此刻,她望着他的眸光少了些冷漠,多了一点点探究。
如果他真如他自己所言,是怀着目的而来炎家的,何必对她这么好?
眼见自己的衣袖被越撩越高,他仍旧心无旁骜的细细涂抹着,那种专心三思照顾她的模样让她不自在极了。
“我剩下的我唤田娃来抹就行了。”她有些心慌意乱,急忙地抽回了手,想要阻止他这益发亲密的行为。
她与他虽然有着夫妻的名分,可却从没有夫妻之实,因此尽管他的动作无比轻柔,她还是坐立难安。
“别任性,你的身子骨一向不好,娘这回气极所以失了分寸,这几棍你要是真不当一回事,只怕日后会落下病谤。”他伸手想要拉来她缩回去的手臂。
她倔强地不肯伸手,反而冲着他问道:“你方才不也替我挨了一棍,怎么你就不用擦药?”
“我的伤在背上。”没有像一般男人那样硬逞强,好似自己拥有金刚不坏之身,缪成载只是漾起了一抹苦笑。
他不是长臂猿,后面也没长眼,身后的伤他自己当然顾不到。
这倒是炎雨阳一听,愣了下。
按常理,他是为了救她而受伤,她自然要为他做些什么,但若要为他上药,就得让他先宽衣,想到那光景,她的眉头就忍不住为难地往中间蹙拢。
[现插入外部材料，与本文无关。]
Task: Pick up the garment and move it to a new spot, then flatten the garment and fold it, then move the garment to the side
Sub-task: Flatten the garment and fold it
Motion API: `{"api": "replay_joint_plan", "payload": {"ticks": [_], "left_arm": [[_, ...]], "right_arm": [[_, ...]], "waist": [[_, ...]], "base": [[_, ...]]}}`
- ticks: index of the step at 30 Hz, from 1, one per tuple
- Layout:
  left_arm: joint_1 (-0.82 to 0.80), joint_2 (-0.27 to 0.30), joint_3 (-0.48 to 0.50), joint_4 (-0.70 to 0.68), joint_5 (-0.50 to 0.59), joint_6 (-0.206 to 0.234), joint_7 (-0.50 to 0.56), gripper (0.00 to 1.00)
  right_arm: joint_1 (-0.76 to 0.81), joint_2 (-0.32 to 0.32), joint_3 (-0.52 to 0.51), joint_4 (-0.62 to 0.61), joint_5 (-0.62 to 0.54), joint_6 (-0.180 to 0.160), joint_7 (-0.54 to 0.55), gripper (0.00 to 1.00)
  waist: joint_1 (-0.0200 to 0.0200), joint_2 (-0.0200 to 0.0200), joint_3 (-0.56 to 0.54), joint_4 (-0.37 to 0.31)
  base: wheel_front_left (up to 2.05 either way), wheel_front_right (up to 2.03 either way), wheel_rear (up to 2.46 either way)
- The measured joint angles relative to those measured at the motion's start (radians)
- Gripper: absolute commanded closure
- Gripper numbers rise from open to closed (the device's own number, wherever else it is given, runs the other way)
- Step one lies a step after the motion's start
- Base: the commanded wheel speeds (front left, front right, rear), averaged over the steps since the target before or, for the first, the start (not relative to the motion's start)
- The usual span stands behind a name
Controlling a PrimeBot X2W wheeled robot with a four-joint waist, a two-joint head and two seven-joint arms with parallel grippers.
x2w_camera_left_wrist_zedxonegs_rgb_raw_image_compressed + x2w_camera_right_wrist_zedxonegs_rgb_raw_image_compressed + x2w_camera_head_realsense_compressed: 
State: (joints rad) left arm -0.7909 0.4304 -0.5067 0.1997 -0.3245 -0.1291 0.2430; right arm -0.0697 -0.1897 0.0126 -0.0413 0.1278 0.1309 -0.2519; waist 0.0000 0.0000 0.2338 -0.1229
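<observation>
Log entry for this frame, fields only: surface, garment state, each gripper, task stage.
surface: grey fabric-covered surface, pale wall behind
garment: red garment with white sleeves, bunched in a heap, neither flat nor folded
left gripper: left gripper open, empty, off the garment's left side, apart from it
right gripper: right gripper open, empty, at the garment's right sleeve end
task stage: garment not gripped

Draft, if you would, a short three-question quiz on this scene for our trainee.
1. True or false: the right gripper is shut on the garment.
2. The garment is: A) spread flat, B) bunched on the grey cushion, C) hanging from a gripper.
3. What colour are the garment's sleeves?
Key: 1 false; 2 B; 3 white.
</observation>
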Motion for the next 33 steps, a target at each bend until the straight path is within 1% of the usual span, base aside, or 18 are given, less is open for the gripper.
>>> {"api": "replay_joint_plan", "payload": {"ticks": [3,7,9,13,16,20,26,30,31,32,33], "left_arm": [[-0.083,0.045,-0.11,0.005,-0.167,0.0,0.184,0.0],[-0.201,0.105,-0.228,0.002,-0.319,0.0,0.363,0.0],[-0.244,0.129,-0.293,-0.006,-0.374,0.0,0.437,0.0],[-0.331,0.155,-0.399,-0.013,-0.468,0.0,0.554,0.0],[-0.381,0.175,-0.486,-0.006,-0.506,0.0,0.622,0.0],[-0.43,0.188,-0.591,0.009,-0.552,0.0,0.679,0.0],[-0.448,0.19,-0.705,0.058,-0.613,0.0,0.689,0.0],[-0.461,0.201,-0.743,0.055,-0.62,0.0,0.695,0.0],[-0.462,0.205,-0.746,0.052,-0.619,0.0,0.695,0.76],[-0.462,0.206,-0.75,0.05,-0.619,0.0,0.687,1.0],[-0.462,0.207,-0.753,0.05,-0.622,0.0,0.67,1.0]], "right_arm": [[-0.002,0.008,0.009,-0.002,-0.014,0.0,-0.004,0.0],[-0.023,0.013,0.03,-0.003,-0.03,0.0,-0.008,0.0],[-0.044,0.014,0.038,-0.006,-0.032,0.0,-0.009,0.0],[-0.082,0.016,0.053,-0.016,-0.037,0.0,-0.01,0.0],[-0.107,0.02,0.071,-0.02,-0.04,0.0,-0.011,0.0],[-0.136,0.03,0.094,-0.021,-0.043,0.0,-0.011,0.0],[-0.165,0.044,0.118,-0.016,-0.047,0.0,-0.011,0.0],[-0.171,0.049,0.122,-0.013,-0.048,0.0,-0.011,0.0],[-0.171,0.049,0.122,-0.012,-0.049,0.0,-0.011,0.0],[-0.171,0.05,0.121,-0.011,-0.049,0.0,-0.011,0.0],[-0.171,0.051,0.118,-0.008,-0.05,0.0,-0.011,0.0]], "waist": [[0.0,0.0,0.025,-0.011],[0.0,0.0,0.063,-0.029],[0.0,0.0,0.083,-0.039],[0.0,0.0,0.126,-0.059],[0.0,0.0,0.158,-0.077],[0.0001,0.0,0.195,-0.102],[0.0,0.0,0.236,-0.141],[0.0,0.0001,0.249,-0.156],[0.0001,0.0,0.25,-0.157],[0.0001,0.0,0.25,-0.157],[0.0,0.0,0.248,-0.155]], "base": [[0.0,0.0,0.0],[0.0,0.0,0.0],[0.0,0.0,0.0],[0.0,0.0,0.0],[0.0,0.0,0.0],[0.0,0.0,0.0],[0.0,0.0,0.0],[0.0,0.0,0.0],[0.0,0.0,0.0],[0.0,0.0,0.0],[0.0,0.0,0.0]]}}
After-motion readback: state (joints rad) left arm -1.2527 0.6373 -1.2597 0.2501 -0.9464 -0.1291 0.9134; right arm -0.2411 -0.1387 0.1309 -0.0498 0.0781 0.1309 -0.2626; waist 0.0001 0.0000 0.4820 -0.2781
“别皱眉,我可没有要你替我上药的意思,我只是想快些替你擦好药,回头我自己再让福伯替我上药就行了。”
只消一眼,他就知道她的脑袋里转着什么思绪,打以前到现在,她的单纯从来没变过,想法简单地让人一眼可看穿。
三年过去了,很多事,他希望她能自己去体会,可惜左等右盼的,就是盼不着她想通的那一天。
所以,当炎夫人提议让他俩择自拜堂成亲时,他毫无异议地答应了。
因为再这么默默地等下去,只怕他头发都白了,她还没有想通的那天。
要说他对她有爱吗?他其实不知道,他只确定无论如何,自己都想保她无忧、想让她幸福快乐。
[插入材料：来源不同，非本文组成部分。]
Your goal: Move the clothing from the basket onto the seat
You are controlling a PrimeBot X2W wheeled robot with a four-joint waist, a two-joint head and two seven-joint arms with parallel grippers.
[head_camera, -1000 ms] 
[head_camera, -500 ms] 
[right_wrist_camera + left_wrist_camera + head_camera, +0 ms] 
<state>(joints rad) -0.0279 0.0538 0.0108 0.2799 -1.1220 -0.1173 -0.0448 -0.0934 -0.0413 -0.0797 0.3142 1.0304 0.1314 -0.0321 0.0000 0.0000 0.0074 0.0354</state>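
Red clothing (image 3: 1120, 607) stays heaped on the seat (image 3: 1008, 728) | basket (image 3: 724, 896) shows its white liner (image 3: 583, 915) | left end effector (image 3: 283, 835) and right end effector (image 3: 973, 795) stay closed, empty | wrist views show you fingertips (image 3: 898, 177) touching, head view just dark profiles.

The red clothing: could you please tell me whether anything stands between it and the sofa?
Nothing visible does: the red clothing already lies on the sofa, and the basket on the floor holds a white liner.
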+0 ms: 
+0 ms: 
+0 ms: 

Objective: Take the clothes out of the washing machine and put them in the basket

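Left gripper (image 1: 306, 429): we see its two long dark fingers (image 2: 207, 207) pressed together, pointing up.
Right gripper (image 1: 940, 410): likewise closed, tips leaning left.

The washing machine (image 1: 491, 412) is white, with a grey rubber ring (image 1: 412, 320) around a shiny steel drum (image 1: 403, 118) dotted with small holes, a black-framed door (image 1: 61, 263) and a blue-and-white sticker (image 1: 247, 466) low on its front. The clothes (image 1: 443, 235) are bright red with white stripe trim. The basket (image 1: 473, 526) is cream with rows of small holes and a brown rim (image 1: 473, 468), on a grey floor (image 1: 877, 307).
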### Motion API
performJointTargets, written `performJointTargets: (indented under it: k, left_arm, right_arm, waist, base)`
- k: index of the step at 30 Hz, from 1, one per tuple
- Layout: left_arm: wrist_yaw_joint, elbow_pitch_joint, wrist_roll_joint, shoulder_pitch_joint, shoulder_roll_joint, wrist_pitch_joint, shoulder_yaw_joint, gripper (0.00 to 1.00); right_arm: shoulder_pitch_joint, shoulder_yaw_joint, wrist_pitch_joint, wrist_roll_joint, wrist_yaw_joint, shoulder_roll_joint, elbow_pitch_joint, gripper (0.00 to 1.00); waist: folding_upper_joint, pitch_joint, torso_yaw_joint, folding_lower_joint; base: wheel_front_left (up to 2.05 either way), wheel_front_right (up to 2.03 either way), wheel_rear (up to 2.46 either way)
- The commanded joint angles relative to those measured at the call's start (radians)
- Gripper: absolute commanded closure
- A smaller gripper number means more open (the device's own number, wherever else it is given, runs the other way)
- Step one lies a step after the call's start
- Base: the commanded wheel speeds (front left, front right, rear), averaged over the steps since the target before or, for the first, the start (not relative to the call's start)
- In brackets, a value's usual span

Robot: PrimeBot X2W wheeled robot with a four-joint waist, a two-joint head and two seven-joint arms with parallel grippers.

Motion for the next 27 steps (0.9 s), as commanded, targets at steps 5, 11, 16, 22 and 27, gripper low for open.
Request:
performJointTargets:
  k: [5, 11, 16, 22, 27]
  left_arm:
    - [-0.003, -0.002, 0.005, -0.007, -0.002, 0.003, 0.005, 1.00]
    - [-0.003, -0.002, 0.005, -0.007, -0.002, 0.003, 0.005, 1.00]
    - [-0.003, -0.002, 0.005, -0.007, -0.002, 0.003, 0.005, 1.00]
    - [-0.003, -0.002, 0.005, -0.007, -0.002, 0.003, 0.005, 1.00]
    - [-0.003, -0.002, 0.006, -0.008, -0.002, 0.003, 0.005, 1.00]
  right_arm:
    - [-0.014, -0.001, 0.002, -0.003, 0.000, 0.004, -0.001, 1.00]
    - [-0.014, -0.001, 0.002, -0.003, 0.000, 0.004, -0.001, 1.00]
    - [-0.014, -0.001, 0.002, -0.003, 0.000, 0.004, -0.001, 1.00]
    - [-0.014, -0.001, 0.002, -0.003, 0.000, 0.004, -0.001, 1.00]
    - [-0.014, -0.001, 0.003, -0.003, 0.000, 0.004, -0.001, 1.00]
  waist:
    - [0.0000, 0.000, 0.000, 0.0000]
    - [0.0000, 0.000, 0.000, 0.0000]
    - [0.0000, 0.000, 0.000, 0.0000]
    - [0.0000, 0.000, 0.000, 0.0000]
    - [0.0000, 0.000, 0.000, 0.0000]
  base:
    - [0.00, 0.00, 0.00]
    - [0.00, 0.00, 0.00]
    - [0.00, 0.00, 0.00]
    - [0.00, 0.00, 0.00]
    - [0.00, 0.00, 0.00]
如果爱是愿意为另一个人付出一切也无悔,那他想,他是爱她的。
“我又没说不为你上药,你的伤是为了我才受的,我不替你上药,谁替你上?”见他一脸可怜兮兮的样子,炎雨阳还来不及深思就急忙说道。
但话一出口,不只缪成载惊讶,连她自己都恨不得将自个的舌给咬了。明明不想面对那样的窘境,偏偏话就是莫名其妙的冲口而出。
“好,我先替你上好药,等会再轮你替我上药。”故意当作没瞧见她懊恼的脸色,他眸中含笑,点头应好。
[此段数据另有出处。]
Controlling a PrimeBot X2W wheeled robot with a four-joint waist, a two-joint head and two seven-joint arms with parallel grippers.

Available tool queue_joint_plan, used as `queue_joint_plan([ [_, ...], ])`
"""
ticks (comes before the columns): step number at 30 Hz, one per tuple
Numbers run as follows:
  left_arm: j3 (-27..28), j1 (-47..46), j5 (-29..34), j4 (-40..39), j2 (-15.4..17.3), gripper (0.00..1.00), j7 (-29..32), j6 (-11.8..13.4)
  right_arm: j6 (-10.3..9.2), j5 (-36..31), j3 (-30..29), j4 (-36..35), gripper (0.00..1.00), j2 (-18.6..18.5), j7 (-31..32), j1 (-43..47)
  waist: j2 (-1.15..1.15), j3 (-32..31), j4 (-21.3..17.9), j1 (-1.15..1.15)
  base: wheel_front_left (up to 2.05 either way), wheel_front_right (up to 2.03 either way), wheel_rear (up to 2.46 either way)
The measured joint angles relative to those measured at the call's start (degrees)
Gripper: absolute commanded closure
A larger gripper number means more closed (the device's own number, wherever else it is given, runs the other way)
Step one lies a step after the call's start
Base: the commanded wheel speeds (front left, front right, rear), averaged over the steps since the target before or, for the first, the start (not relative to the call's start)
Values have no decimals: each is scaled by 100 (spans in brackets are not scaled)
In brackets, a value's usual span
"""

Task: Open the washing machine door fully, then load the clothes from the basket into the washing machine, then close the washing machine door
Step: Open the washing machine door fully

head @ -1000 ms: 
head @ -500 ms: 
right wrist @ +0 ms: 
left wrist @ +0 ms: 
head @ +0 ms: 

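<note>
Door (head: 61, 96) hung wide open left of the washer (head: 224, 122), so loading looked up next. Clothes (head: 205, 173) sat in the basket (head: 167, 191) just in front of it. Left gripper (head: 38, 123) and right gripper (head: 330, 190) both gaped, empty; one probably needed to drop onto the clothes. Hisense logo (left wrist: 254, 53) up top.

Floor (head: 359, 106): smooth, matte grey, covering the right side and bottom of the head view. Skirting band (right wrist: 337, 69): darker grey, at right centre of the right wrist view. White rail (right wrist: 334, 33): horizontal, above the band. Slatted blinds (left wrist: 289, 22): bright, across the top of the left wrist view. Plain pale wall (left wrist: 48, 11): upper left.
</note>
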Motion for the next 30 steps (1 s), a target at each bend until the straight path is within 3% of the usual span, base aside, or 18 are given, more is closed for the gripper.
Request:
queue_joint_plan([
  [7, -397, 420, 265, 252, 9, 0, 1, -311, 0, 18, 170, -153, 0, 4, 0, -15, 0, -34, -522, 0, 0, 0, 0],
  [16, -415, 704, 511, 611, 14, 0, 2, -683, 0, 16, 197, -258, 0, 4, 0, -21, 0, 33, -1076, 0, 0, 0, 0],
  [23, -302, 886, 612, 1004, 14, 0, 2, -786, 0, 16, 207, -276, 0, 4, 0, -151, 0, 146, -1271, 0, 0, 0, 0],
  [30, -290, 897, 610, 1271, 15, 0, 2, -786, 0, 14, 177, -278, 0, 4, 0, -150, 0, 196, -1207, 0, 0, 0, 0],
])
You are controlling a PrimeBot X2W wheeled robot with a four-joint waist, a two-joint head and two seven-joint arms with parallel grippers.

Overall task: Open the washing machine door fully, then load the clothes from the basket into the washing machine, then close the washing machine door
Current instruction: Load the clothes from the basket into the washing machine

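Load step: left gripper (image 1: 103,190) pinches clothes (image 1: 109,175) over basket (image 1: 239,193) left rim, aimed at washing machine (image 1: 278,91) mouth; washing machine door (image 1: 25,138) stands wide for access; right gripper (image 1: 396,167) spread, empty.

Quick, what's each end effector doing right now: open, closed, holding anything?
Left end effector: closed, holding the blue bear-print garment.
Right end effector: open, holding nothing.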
“不是我的意思是”自己跳到洞里面,这下她简直进退不得。
“怎么了?你不愿意?”他问着,大手却趁她绞尽脑汁想借口时,悄悄又拉起她另一边的衣袖,当大片的红肿映入眼帘,他眸中立即出现满满的心疼。
“我没有不愿,只是只是”她支吾着说不出话,不懂为何他总是能待她这样温柔,那种感觉就像她真的是他所珍爱的人儿一般?
她愣愣地望着他轻柔为自己抹药,神情专注又有耐性,仿佛在这时天塌下来都没有她身上的伤重要
突然间,身上一阵凉意袭来,兀自出神好久的她这才猛然回过神,发现他不知何时已松开了她的腰带,神色自若地褪下她的外衣。
她一惊,慌张失措地伸手阻挡,喝问道:“你想干什么?”她瞪着他,眸底写满浓浓的防备。
若是平常时候,为了不想惹她生气,他通常由着她去,但这回不行。一来是她身上伤势需处理,二来是刚刚他已经下定决心,要将这一切的错误导正回来,所以将不再由着她对自己任性了。
“嘘”他伸出修长的食指,抵上了她丰润却苍白的唇儿。
谁能在这种情况下噤声啊?
她没好气地又瞪他一眼,正想再次开口说话,谁知他却冷不防伸手点中她的穴道,顿时她就像被贴了符咒的僵尸,一动也不能动,只能张大眼不安的看着他。
“别怕,我只是要替你抹药,不帮你处理好伤势,我无法安心。”他轻声说道,不顾她惊羞的眼神蓦地褪下她的外衣和里衣,直到脱得剩下艳红的兜儿,他才让她俯趴下来。
哼!她的伤关他什么事啊?
炎雨阳浑身上下因为羞赧而红得像虾子,一点也不想承他的情。想要这么告诉他,无奈有口不能言。
“下回,别再和娘这么硬碰硬了。”瞧着她背后红紫交错的棍痕,他心怜万分地说道。“你是我妻子,保护你是我的责任,有任何事你都可以告诉我。”缪成载一边说,一边努力专心地继续抹着药。
他向来以有着绝佳的自制力为傲,就算不比柳下惠坐怀不乱,至少这世间能引得他失控的女人倒还没出现过。
只是如今单单瞧见眼前她滑腻诱人的美背,他就感到热血沸腾,唯有极力克制才能不听凭体内欲望的驱使,冲动地占有她。
他知道于情于理,身为丈夫的他能随时拥有她,让她名副其实成为他的妻子,可是一旦他勉强她做了不愿的事,她会恨他的,而他不愿意如此。
从前他以为自己不会在乎她的爱恨,反正尘世间的事转眼就成过眼云烟,所以当三年前她仰着头质问他时,他才坦白得没有一丝犹豫。